Overall, the compound annual growth rate for the sensors from 2012 to 2017 equates to 19 percent.

Driving this growth is the shift in use from ALS to RGB in mid- to high-end smartphones; the growing deployment of proximity sensors with gesture capabilities compared to just simple proximity sensors; and the price premiums associated with such changes in usage.

Aside from their most conspicuous use in wireless communications typified by handsets and tablets, light sensors are also utilized in various other applications. These include consumer electronics and data processing for devices like televisions, laptops and PC tablets; the industrial market for home automation, medical electronics and general lighting; and the automotive space for vehicle displays and car functionalities like rain sensors.

Samsung and Apple are leaders in sensor use
Both Samsung and Apple have made use of light and proximity sensors in recent years, helping the sensor market grow in no small measure.

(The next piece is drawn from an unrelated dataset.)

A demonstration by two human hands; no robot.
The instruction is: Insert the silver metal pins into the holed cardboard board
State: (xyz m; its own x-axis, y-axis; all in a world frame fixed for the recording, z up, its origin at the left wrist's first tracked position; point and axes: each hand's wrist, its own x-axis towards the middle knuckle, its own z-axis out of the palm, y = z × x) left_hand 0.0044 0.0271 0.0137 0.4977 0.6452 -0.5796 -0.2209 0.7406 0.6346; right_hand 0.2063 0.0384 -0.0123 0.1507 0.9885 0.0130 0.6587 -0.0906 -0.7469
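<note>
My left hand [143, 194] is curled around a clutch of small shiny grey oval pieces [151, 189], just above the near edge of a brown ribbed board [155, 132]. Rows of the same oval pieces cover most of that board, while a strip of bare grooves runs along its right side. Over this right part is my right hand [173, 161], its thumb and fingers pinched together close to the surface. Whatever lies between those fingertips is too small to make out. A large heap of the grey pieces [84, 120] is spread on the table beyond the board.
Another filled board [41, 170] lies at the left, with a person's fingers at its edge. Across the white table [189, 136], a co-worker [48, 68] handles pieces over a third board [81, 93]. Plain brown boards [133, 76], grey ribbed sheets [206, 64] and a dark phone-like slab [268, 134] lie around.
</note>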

In 2010, Apple included an RGB and proximity sensor for its iPhone 4 and an RGB sensor in its iPad, even though the sensors were subsequently dropped in the iPhone 4S, iPhone 5 and later iPads. Apple let go of the sensors, which were made available at that time in a combination—or combo package—in favor of discrete solutions consisting of individual proximity as well as ALS sensors for its products. While combo sensors offer the convenience of a single configured package and sourcing from a single supplier, discrete solutions can offer flexibility in the choice of sensor.

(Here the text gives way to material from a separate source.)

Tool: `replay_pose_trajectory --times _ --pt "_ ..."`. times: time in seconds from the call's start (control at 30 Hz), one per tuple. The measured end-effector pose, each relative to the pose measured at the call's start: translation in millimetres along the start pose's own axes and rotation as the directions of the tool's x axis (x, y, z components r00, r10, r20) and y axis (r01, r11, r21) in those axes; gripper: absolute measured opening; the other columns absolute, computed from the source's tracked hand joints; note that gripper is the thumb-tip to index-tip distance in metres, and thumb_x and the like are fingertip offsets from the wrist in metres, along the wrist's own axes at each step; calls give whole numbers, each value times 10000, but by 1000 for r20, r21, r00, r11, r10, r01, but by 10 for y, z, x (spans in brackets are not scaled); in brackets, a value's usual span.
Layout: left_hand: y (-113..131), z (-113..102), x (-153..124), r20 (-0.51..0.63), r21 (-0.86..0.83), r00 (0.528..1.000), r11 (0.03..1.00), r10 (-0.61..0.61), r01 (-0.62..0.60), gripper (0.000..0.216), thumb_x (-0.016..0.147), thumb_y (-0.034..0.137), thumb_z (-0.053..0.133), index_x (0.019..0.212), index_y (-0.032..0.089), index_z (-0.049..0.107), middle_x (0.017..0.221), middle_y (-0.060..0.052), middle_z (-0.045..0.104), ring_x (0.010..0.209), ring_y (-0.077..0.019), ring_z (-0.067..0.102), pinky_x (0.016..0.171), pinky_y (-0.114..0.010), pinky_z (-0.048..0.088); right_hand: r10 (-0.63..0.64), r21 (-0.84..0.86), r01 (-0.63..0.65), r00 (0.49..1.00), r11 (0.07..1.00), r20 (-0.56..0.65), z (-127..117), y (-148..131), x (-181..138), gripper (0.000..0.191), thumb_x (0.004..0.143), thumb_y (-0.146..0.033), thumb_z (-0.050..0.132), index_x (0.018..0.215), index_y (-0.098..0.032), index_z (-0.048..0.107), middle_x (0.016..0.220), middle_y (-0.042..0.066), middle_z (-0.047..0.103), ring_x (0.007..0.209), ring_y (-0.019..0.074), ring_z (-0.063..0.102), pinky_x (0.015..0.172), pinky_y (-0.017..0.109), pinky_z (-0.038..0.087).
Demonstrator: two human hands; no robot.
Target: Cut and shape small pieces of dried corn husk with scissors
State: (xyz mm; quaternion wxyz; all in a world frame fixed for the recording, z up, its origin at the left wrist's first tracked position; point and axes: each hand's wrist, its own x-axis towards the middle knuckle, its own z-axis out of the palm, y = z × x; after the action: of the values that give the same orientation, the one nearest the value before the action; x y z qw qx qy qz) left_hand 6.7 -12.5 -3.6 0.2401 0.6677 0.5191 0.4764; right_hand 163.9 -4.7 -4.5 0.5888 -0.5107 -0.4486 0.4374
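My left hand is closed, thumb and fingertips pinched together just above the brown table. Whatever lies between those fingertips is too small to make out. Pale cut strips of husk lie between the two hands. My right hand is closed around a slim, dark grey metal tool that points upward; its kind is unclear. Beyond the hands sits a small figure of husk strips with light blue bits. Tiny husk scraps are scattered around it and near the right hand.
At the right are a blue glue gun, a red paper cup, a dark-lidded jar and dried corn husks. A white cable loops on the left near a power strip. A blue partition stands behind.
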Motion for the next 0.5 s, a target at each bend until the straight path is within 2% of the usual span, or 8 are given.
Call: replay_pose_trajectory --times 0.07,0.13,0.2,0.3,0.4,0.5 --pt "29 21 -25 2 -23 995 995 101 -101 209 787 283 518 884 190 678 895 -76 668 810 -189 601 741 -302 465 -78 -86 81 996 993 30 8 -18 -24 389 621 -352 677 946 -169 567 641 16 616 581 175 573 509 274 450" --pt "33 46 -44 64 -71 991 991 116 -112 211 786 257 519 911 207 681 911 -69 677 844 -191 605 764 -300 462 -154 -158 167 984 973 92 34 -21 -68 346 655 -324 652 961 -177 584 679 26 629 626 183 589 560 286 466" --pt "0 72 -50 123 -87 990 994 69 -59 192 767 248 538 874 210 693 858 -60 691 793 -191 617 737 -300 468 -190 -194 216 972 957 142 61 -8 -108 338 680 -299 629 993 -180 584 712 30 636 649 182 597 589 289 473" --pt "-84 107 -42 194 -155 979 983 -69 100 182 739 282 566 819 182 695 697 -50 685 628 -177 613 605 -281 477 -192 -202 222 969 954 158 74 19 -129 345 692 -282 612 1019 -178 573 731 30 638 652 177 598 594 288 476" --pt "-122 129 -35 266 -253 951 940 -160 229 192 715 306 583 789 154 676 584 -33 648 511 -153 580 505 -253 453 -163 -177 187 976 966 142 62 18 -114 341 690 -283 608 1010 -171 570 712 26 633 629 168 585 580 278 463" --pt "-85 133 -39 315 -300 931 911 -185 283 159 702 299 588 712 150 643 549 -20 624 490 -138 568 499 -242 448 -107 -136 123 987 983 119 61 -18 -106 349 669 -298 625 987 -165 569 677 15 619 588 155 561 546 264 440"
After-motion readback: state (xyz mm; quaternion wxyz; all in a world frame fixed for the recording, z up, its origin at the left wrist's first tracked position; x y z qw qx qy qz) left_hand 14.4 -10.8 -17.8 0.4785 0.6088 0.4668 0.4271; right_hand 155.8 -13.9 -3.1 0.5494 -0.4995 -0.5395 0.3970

Samsung, meanwhile, has gone on to use light and proximity sensors in even larger quantities than Apple. Last year Samsung included an RGB, proximity and infrared (IR) combo sensor, for both its Galaxy SIII smartphone and flagship Galaxy Note 2 device that the company termed as a “phablet.” This year, Samsung deployed a discrete RGB sensor in its latest smartphone, the Galaxy S4, switching from a combo package due to lack of availability of a combo sensor with gesture capability. Samsung’s move toward using RGB sensors in its high-end handsets currently sets the tone for the RGB sensor market given Samsung’s high unit sales. Such a move by the South Korean maker is expected to open the door for other brands to also include RGB sensors in their handsets and tablets, IHS believes.

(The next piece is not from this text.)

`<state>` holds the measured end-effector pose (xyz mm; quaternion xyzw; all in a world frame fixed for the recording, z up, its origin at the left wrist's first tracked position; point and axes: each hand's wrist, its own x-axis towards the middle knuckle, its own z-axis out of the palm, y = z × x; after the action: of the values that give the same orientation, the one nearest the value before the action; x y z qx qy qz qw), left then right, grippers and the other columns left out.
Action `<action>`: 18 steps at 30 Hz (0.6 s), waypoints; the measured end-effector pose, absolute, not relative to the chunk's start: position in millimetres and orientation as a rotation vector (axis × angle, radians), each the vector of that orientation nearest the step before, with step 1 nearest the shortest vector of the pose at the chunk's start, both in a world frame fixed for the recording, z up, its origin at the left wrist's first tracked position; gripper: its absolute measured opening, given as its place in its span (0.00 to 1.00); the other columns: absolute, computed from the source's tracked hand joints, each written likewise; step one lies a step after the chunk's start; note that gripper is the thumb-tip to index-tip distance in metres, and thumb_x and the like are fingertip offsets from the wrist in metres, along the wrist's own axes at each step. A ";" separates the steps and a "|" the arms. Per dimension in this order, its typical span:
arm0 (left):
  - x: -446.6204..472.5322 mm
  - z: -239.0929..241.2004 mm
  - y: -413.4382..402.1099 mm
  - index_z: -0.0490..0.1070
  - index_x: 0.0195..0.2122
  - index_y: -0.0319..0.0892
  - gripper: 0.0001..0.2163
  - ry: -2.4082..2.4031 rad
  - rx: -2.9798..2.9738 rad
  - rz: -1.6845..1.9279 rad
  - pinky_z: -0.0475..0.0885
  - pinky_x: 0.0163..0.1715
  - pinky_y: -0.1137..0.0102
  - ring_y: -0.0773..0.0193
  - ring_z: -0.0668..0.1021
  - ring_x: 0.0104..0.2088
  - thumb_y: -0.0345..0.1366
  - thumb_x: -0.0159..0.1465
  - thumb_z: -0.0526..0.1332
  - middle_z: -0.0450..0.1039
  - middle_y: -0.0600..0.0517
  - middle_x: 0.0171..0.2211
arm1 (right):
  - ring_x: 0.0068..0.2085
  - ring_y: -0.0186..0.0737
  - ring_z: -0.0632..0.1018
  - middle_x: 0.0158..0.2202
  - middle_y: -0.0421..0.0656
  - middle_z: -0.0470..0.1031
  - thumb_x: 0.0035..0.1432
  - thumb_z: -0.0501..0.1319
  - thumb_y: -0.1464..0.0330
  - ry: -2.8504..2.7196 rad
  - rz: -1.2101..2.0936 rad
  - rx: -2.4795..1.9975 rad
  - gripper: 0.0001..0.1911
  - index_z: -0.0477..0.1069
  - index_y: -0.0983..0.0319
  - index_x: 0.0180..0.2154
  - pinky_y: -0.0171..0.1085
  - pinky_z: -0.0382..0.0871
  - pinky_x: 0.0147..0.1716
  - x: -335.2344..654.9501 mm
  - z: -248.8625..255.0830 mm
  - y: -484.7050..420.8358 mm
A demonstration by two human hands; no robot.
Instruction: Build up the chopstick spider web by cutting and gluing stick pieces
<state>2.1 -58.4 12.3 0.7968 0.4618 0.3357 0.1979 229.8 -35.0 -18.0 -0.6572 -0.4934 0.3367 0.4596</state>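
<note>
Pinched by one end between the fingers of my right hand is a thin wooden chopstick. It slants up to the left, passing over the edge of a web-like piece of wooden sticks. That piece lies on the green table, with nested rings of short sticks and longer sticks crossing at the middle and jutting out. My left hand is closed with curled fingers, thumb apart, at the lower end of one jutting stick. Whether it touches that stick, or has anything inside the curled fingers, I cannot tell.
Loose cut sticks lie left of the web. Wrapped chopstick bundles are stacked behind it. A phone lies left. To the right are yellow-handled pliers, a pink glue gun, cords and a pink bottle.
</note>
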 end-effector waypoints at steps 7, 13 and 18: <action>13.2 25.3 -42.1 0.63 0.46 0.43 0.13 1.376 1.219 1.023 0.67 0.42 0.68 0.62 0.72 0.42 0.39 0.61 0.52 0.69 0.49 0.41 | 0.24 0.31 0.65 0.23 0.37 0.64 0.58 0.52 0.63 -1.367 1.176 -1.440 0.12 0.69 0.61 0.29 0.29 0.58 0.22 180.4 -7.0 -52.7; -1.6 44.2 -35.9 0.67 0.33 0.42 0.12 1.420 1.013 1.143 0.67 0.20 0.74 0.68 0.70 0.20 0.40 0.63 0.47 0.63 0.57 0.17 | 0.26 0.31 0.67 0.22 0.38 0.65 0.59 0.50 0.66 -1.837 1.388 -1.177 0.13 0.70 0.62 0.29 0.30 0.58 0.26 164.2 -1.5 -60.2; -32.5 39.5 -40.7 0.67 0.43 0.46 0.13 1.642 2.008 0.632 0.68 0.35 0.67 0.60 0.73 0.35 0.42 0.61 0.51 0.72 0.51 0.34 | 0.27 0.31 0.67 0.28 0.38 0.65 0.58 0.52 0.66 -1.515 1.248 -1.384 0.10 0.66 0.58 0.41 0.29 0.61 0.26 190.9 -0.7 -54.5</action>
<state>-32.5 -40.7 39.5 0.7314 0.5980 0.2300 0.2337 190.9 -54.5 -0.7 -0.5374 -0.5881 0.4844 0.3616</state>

The new gesture functionality, such as that found in the Galaxy S4, will see especially vigorous growth in the years to come, with revenue enjoying an astonishing 44 percent compound annual growth rate from 2013 to 2017. Maxim Integrated Solutions of California provides the discrete gesture solution for the Galaxy S4, but Japan’s Sharp will be producing a combo sensor product with gesture capabilities by September this year.

Sensor suppliers and buyers tussle
Samsung and Apple are the top buyers of light sensors, accounting for more than 50 percent of light sensor revenue last year. Samsung pulled away from Apple after impressive 90 percent growth in sensor purchases between 2011 and 2012, compared to Apple’s 54 percent growth rate of spend during the period.

This is due to Samsung’s shift toward RGB sensors in its Note 2 and SIII devices, which command higher average selling prices. In third place after Samsung and Apple is a collective group of original equipment manufacturers from China. Included here are global players with significant name recognition like Huawei Technologies, ZTE and Lenovo, as well as a multitude of lesser-known companies such as Coolpad and Xiaomi.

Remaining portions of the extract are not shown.